Activity: Transcribe the data that follows. Match it character for character.

** Opening Supplied information block **

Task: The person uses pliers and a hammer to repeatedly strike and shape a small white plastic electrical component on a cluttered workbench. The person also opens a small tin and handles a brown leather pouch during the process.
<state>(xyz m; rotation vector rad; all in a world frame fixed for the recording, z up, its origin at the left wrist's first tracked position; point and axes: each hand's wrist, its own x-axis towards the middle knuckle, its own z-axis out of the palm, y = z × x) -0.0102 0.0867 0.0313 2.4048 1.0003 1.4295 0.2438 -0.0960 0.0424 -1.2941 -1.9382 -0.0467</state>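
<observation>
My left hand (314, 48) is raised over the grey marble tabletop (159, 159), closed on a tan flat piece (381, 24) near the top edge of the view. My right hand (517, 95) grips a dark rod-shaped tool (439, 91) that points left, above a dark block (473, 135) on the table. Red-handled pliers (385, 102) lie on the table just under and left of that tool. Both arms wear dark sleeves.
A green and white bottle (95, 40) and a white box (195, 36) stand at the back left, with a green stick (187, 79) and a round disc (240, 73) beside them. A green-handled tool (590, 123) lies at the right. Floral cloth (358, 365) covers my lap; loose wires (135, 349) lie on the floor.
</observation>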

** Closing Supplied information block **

Completed task:
Task: The person uses pliers and a hammer to repeatedly strike and shape a small white plastic electrical component on a cluttered workbench. The person also opens a small tin and handles a brown leather pouch during the process.
<state>(xyz m; rotation vector rad; all in a world frame fixed for the recording, z up, its origin at the left wrist's first tracked position; point and axes: each hand's wrist, its own x-axis towards the middle knuckle, its own z-axis out of the palm, y = z × x) -0.0102 0.0867 0.0313 2.4048 1.0003 1.4295 0.2438 -0.0960 0.0424 -1.2941 -1.9382 -0.0467</state>
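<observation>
My left hand (314, 48) is raised over the grey marble tabletop (159, 159), closed on a tan flat piece (381, 24) near the top edge of the view. My right hand (517, 95) grips a dark rod-shaped tool (439, 91) that points left, above a dark block (473, 135) on the table. Red-handled pliers (385, 102) lie on the table just under and left of that tool. Both arms wear dark sleeves.
A green and white bottle (95, 40) and a white box (195, 36) stand at the back left, with a green stick (187, 79) and a round disc (240, 73) beside them. A green-handled tool (590, 123) lies at the right. Floral cloth (358, 365) covers my lap; loose wires (135, 349) lie on the floor.
</observation>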

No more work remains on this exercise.